Vous savez, chez nous ici au Tchad, chaque chef de parti politique fait la politique de sa région ou village. Vous prenez par exemple Deby père, lui il faisait la politique du nord, Yorongar pour le Sud et Alabo pour le centre. Donc il n’y a pas un opposant qui m’a inspiré.
Monsieur le Président, que pensez-vous des opposants et certaines organisations de la société civile qui ont appelé à boycotter les élections référendaires du 17 décembre 2023 ?
Non, il faut respecter leur opinion. Ils ont leurs arguments. Nous sommes d’accord avec la création de la CONOREC. Par ce que pour certaines d’entre elles, la CONOREC n’était pas composée de toutes les sensibilités. Quand vous voyez la composition de la CONOREC, c’est seulement les membres du Gouvernement et quelques organisations ¨fantômes¨. C’est pour cela que certaines n’étaient pas d’accord. C’est comme-ci c’est le Gouvernement qui a organisé le référendum. Donc dans ce cas, il faut respecter leur choix. Mais, au niveau de formation politique ¨le Parti Réformiste¨, dont je suis le vice-président de cour parlementaire dénommée « Le Rénovateur ». Au nom de notre groupe parlementaire, nous avons envoyé 4 personnes au niveau de la CONOREC, par ce que nous avons été consultés au sein de ce groupe. Concernant la forme de l’Etat, nous sommes le seul parti à avoir organisé des séances de communication pour en informer l’opinion nationale et internationale de la position du Parti Le Réformiste. Le peuple Tchadien n’est pas prêt pour un Etat Fédéral et le problème du Tchad n’est pas la forme de l’Etat mais la mal gouvernance de ses dirigeants.

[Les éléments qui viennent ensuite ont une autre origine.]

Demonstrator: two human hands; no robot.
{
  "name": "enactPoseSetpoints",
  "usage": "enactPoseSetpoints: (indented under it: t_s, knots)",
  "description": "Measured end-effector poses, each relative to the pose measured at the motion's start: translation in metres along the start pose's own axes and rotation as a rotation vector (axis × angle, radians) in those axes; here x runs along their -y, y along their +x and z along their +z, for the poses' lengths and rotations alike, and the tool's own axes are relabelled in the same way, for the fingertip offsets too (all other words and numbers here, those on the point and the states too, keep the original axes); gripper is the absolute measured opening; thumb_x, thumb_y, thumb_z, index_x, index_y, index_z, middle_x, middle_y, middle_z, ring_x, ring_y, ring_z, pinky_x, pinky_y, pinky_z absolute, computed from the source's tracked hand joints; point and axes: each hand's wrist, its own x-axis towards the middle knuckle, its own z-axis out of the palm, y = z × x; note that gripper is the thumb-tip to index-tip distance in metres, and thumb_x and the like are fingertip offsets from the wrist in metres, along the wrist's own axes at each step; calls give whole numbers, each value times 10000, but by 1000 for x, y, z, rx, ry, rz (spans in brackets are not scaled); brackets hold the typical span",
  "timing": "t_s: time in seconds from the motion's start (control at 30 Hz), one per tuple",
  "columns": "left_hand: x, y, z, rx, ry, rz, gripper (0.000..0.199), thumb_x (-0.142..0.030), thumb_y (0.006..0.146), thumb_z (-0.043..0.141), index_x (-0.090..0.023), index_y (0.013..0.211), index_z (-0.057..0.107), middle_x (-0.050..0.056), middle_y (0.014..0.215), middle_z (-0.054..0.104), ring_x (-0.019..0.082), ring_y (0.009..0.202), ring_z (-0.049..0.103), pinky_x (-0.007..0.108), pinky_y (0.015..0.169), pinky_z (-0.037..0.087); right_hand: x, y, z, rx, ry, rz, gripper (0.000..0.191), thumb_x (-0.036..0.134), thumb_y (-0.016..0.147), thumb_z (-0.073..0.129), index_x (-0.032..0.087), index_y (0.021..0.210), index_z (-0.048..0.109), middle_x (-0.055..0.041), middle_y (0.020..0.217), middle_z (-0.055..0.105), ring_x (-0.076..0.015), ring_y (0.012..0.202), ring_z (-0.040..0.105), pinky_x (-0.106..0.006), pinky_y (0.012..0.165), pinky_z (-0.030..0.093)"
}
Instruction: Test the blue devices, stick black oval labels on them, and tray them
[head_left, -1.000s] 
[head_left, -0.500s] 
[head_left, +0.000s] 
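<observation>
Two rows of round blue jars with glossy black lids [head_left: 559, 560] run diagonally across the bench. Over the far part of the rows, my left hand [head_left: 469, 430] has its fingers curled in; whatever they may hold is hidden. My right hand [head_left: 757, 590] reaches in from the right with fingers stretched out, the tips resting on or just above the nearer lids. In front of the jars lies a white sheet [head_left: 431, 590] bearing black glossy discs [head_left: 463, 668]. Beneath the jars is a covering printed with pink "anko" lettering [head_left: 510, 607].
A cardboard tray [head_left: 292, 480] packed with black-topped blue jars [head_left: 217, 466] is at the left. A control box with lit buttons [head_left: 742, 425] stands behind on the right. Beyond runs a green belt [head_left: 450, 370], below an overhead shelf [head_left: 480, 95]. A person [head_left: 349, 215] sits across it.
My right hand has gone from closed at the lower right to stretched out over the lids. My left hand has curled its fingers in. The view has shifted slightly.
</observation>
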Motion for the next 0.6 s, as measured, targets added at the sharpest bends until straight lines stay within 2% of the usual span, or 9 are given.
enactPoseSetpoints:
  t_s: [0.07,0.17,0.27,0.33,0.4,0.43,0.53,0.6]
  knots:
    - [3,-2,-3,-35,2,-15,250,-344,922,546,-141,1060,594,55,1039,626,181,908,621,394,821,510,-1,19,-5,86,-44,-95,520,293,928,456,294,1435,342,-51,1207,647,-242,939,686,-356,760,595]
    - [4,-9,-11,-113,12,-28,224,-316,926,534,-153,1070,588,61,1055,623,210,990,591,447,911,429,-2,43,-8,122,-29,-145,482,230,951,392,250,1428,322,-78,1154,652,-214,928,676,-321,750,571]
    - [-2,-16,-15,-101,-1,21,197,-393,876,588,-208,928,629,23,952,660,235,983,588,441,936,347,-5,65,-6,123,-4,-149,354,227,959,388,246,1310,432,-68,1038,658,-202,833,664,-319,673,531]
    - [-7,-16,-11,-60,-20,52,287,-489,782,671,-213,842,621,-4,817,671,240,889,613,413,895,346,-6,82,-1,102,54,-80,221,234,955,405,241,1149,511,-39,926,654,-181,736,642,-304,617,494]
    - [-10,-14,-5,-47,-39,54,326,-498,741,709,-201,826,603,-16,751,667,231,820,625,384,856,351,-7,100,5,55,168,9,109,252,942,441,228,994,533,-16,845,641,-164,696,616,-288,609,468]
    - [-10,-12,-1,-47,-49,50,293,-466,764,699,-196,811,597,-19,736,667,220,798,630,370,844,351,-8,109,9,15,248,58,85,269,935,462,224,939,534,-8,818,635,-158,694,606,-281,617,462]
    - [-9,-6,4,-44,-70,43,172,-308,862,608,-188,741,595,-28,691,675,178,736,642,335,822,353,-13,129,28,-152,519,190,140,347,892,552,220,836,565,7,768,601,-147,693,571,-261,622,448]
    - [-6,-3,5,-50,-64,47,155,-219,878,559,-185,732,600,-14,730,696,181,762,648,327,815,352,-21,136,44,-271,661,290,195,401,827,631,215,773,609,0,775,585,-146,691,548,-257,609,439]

Quelles propositions faites-vous aux Tchadiens pour qu’ils se rallient à votre lutte pour une alternance pacifique et aisée ?
On fait la politique mais c’est difficile avec nous. Pour quoi les Tchadiens ont un réel problème, ils confondent tout ; même les intellectuels que nous sommes. Nous avons un Président qui a passé 31 ans de règne et il s’en est allé.

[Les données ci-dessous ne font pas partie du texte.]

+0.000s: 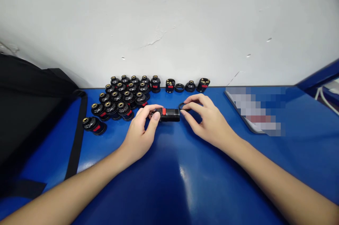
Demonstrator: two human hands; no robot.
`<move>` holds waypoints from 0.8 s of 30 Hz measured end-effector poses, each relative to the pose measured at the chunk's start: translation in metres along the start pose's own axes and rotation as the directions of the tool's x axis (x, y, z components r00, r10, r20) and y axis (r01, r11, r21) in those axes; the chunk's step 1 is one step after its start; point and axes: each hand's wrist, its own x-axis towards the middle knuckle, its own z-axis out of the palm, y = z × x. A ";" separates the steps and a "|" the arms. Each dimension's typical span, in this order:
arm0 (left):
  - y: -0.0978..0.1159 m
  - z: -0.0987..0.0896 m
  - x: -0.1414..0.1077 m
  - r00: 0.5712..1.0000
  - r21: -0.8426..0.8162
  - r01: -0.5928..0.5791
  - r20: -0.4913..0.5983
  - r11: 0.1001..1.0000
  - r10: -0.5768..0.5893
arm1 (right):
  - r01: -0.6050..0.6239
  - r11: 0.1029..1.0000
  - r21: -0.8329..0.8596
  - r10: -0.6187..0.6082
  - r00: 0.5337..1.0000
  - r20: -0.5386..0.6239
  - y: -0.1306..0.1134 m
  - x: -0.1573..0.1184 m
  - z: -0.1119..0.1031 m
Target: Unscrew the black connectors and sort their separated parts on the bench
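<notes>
My left hand [143, 129] grips a black cylindrical lamp holder [171, 114] with a red tab, lying sideways above the blue table [164, 182]. Its open end points right, toward my right hand [205, 117]. Between the fingertips of that hand is a thin black ring [182, 106], close to the holder's end. Part of the ring is hidden by the fingers. My left fingers cover the narrow left end of the holder.
Several black lamp holders [112, 110] with red tabs stand in rows at the back left. Along the wall lie a loose ring [179, 87], a domed cap [190, 86] and two open bodies [203, 85]. A black bag [29, 112] is at left, a blurred-out flat item [239, 110] at right.
</notes>
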 end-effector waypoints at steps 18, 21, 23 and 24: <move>0.000 0.001 0.001 1.000 -0.001 -0.004 0.022 1.000 0.004 | -0.043 0.928 -0.370 0.064 0.997 0.045 0.016 0.063 0.000; 0.000 0.000 0.001 1.000 0.003 -0.001 0.022 1.000 0.000 | -0.070 0.899 -0.432 0.071 0.997 -0.014 0.025 0.072 0.008; 0.001 0.000 0.001 1.000 0.001 0.000 0.021 1.000 0.000 | -0.103 0.887 -0.450 0.097 0.995 -0.038 0.031 0.074 0.013; 0.001 0.000 0.001 1.000 0.000 0.001 0.022 1.000 -0.001 | -0.114 0.885 -0.451 0.107 0.993 -0.042 0.033 0.074 0.015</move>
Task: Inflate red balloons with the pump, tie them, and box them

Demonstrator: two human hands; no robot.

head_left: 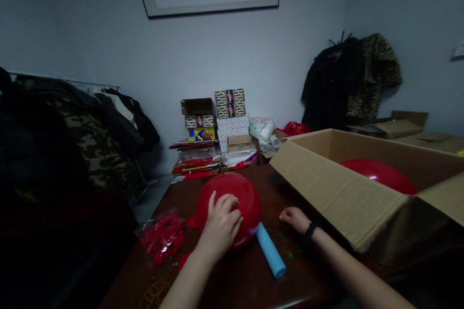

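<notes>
A blown-up red balloon [250, 198] sits on the dark table. My left hand [223, 219] lies over its front, fingers bent against the rubber and the index finger straighter. To the right, my right hand [295, 218], with a dark band at the wrist, hovers low above the table, its fingers closed together; whatever they may hold is too small to make out. Between the hands, touching or close to the balloon, lies a light-blue cylinder [271, 251]. A clear bag of uninflated red balloons [164, 236] is left of my left hand.
An open cardboard box [337, 183] with another red balloon [379, 174] inside stands at the right. Yellow rubber bands [154, 294] lie at the front left. Stacked boxes [232, 128] are beyond the table, and clothes [105, 140] hang at the left.
</notes>
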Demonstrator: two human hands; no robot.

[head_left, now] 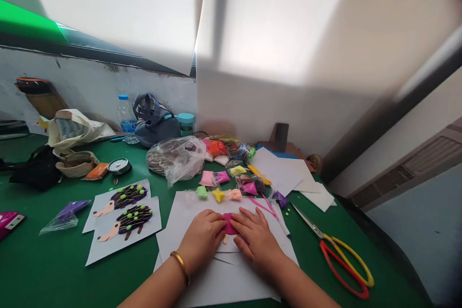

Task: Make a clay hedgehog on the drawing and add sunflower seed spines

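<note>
A flattened magenta piece of modelling clay (229, 225) lies on white paper (202, 279) in front of me. My left hand (205, 235), with a gold bangle on its wrist, has its fingers together and pressed on the clay's left edge. From the other side my right hand (255, 240) touches the clay with its fingertips; its fingers are spread. A small peach-coloured strip of clay (225, 239) sticks out just below the magenta piece. The fingertips cover both sides of the magenta clay.
Scissors (323, 236) with red and yellow handles lie open at right. Several clay packets (207, 178) sit behind the paper, beside a clear plastic bag (176, 156). Two hedgehog pictures (124, 236) are at left. Loose white sheets (277, 171) lie at the back right.
</note>
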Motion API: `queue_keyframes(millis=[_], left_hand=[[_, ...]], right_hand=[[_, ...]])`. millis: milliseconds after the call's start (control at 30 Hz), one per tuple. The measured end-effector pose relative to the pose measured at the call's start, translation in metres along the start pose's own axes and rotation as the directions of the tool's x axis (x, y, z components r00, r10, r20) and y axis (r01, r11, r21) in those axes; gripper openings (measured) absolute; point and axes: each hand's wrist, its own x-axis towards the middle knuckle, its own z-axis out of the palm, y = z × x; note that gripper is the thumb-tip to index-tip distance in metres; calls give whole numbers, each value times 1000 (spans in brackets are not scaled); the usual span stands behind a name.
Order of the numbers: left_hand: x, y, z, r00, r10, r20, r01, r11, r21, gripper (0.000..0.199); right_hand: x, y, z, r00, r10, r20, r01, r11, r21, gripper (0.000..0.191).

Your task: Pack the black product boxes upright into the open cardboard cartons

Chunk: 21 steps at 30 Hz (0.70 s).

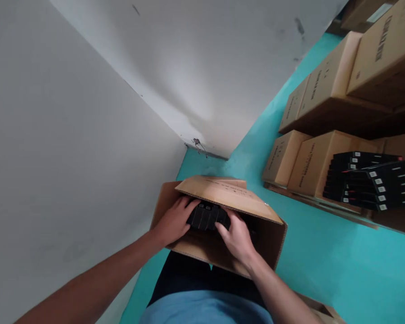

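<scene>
"What's in the carton?"

"A black ribbed block (205, 217) — matte, squared-off, sitting low inside an open corrugated cardboard carton (270, 238), beneath a raised flap (229, 194)."

"Hands?"

"Left hand (175, 220) and right hand (236, 238) spread over the block from either side, wrists angled inward — whether they grip, can't tell."

"Nearby?"

"Stacked black packs (367, 180) against brown cartons (324, 94), on a teal floor (324, 256)."
</scene>
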Motion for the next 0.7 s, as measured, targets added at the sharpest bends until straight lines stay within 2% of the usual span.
queue_keyframes(millis=[33, 100, 167, 233, 267, 300, 333, 400, 467, 533, 600, 700], left_hand=[[-10, 7, -3, 999, -22, -49, 19, 999, -44, 84], [-31, 22, -7, 989, -51, -142, 36, 993, -111, 80], [-50, 35, -6, 973, -85, -214, 49, 985, -168, 71], [-61, 43, -2, 948, -150, -281, 80, 966, -247, 51], [-63, 45, 0, 931, -197, -307, 104, 950, -296, 36], [-63, 46, 2, 910, -253, -329, 133, 929, -346, 22], [-62, 46, 3, 884, -315, -346, 168, 904, -394, 14], [-60, 46, 3, 823, -439, -361, 242, 845, -476, 20], [-63, 46, -2, 767, -552, -327, 318, 770, -552, 47], [-75, 48, -10, 721, -651, -240, 405, 675, -616, 70], [-98, 51, -20, 686, -712, -149, 465, 586, -664, 71], [-143, 52, -36, 647, -760, -60, 480, 467, -743, 66]], right_hand=[[-11, -8, 2, 999, 16, -48, -11, 995, 96, 46], [-29, -21, 9, 983, 125, -134, -81, 952, 294, 39], [-39, -29, 18, 934, 325, -149, -207, 832, 515, 46], [-42, -32, 26, 859, 510, -38, -336, 618, 711, 60], [-41, -33, 30, 833, 550, 61, -392, 508, 767, 66], [-40, -34, 32, 822, 546, 161, -437, 424, 793, 69], [-38, -36, 34, 826, 511, 238, -466, 382, 798, 67], [-37, -41, 33, 846, 436, 308, -490, 404, 772, 60], [-40, -48, 29, 852, 434, 291, -491, 472, 732, 58], [-48, -58, 24, 861, 439, 256, -483, 549, 682, 62], [-61, -67, 21, 885, 399, 240, -454, 620, 640, 69], [-88, -79, 26, 920, 321, 225, -390, 691, 609, 72]])
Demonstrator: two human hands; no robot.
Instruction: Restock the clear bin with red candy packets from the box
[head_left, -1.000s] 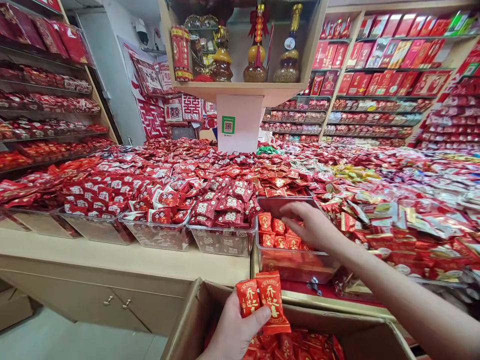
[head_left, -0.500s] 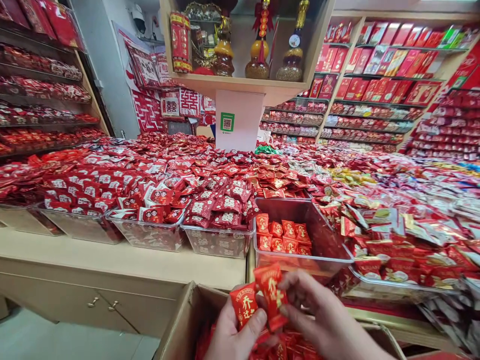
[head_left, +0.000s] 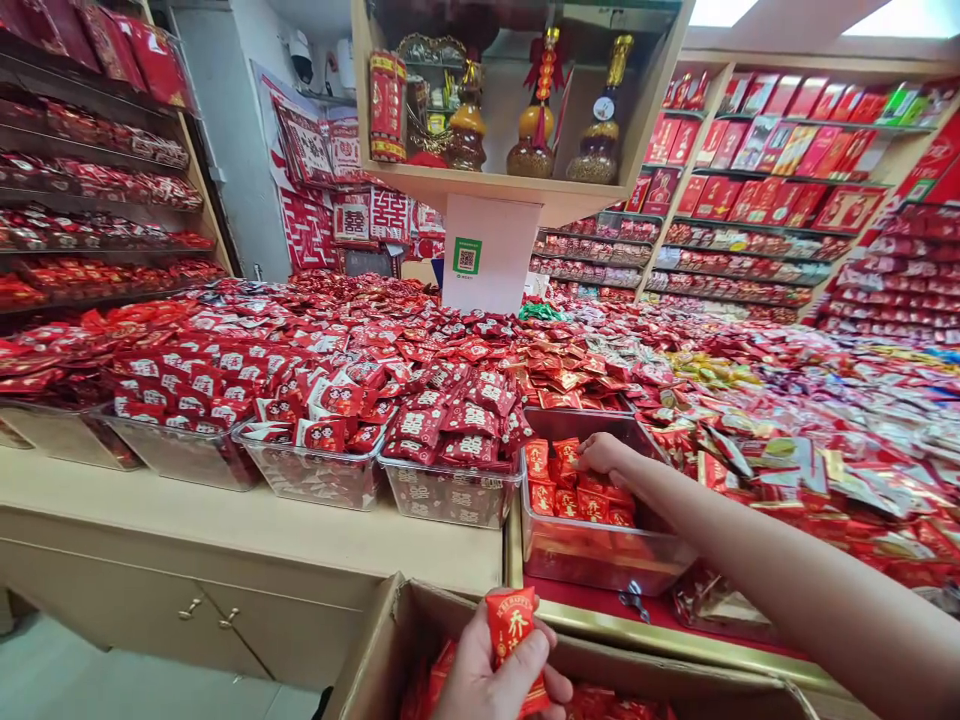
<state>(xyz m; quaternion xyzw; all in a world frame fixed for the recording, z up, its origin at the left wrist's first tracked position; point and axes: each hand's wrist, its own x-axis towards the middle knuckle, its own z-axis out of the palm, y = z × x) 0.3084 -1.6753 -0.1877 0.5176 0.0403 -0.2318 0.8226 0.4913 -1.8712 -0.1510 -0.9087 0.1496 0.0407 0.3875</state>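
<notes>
Left hand [head_left: 499, 670], lower centre, pinched a gold-lettered red packet [head_left: 514, 620] above the cardboard box [head_left: 424, 615]; a slack thumb might have dropped it in. Right hand [head_left: 606, 455] was inside the clear bin [head_left: 592, 572], right of centre; a knuckle could have toppled the bin's standing packets [head_left: 592, 504]. Right fingertips obscured, grip untellable. Box's near side cut off.

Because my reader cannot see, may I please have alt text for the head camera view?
A person's left hand holds a red packet above a cardboard box, while the right hand is at similar packets in a clear bin. Beyond are heaps of wrapped packets and stocked shelves.
</notes>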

Nous étions convoqués à une réunion très importante, c’est-à-dire tous les opposants démocratiques tchadiens, c’était en présence de quelques chefs d’Etat des pays voisins. La première des questions à nous poser était : Comment ramener le Tchad à l’ordre constitutionnel ? C’est-à-dire qu’il faut avoir un Président neutre qui ne serait ni de l’opposition, ni de la majorité, former un Gouvernement d’Union Nationale et en fin organiser un Dialogue National Inclusif et Souverain. C’est ce dialogue qui permettra aux Tchadiennes et Tchadiens d’aborder tous les problèmes qui concernent le développement de leur pays.

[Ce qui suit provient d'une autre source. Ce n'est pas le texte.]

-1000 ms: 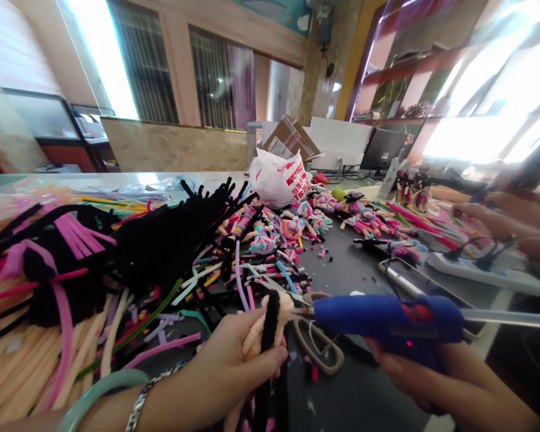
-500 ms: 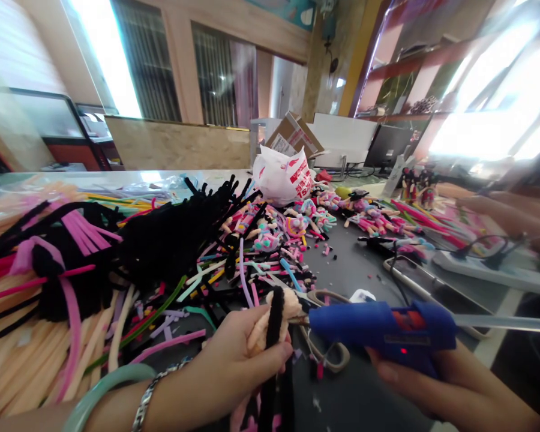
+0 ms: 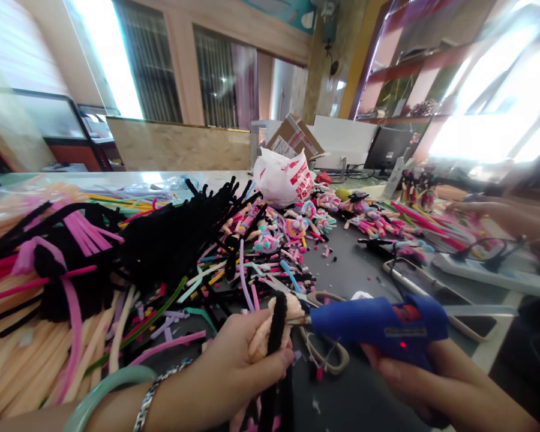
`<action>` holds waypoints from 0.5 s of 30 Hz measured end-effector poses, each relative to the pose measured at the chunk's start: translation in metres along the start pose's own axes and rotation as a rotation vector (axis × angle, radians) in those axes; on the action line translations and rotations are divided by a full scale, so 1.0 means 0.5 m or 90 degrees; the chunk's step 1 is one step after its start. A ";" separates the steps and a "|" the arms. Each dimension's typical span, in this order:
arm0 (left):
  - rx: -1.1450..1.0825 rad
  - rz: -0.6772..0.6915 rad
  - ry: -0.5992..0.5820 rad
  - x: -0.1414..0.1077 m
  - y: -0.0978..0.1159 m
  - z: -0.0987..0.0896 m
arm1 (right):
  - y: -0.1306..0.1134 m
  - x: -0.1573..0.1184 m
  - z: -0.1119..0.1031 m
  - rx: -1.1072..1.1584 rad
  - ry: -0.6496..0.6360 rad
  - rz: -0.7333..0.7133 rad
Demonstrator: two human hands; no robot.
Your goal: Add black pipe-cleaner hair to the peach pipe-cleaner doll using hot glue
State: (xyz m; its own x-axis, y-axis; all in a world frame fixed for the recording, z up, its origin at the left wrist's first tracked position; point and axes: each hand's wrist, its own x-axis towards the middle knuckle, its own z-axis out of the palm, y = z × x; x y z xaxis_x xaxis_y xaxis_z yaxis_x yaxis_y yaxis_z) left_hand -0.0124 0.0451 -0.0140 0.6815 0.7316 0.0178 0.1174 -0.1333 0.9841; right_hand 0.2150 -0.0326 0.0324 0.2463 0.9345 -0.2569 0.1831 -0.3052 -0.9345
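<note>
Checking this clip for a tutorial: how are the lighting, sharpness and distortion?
In the head view, the windows on the right are blown out to white, and the wide lens bends the room's lines. The glue gun and left hand look fairly sharp, while a co-worker's arm looks soft and washed out by glare.

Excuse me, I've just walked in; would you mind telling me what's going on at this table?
A person's left hand grips a small figure made of peach and black pipe cleaners, while the right hand holds a blue hot glue gun with its nozzle at the figure. Scissors lie just beyond, among heaps of pipe cleaners and small dolls. Another person's hand reaches in at the right.
</note>
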 end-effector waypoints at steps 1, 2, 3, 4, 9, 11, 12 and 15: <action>0.004 -0.002 0.004 -0.001 -0.004 0.000 | 0.000 0.000 0.001 0.020 -0.012 0.008; 0.004 -0.006 0.003 -0.001 -0.007 0.000 | 0.000 0.001 0.001 0.037 -0.024 0.013; 0.002 -0.014 0.000 -0.002 -0.011 0.001 | 0.001 0.002 0.001 0.051 -0.035 0.014; 0.000 -0.024 -0.004 -0.003 -0.013 0.001 | 0.002 0.003 0.000 0.064 -0.046 0.014; 0.025 0.003 -0.009 -0.008 -0.002 0.003 | 0.008 0.010 -0.006 0.126 -0.105 0.032; 0.081 0.053 -0.001 -0.010 0.007 0.002 | 0.008 0.010 -0.008 0.156 -0.139 0.034; 0.110 0.073 -0.003 -0.012 0.010 0.000 | 0.008 0.009 -0.009 0.171 -0.158 0.033; 0.185 0.108 0.017 -0.019 0.008 -0.003 | 0.007 0.004 -0.011 0.196 -0.212 0.039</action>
State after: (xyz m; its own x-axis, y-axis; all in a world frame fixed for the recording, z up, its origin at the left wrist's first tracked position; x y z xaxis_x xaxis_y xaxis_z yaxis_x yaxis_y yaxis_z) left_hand -0.0198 0.0386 -0.0100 0.6901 0.6996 0.1854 0.2076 -0.4367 0.8753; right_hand 0.2214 -0.0330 0.0302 -0.0804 0.9398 -0.3322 -0.1258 -0.3401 -0.9319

Que pensez-vous des opposants qui se sont ralliés au Gouvernement ?
Logiquement, quand on dit Transition, même ailleurs, c’est seulement que les Tchadiens n’arrivent pas à distinguer entre une Transition et une période normale de gouvernance. C’est pourquoi, l’on en souffre.
Quand le Parti Réformiste a pris part au DNIS, les Tchadiens ont dit que Yacine avait trahit l’opposition démocratique Tchadienne. Alors que nous sommes dans une phase transitoire. Je l’avais dit plusieurs fois lors de mes interventions. Je suis un Conseiller National. A l’hémicycle là-bas, presque toutes les corporations (les jeunes, les personnes vivants avec handicapes, les partis politiques, la société civile) sont représentées ; dès lors, je pourrais dire que nous sommes dans une phase normale de Transition. L’objectif principal de la Transition est d’organiser une élection libre, transparente et crédible. A cet effet, j’en profite pour saluer tous ceux qui ont accepté de travailler pour conduire la Transition vers sa fin. Le Tchad appartient à tout le monde.
Monsieur le Président, que pensez-vous des opposants et certaines organisations de la société civile qui ont appelé à voter pour le OUI ? Et ceux qui ont voté pour le NON ?
Tout est claire. Pendant le DNIS, nous avions abordé plusieurs questions sauf la forme de l’Etat. Nous avions estimé important la renvoyer au Peuple Tchadien qui, souverainement, choisira lui-même d’une manière autonome la forme son choix. Et voilà le résultat de son choix. Bref, c’est le peuple qui a opéré son choix. Pour ce qui est du parti Le Réformiste, nous avons opté comme forme de l’Etat, un Etat Fortement Décentralisé.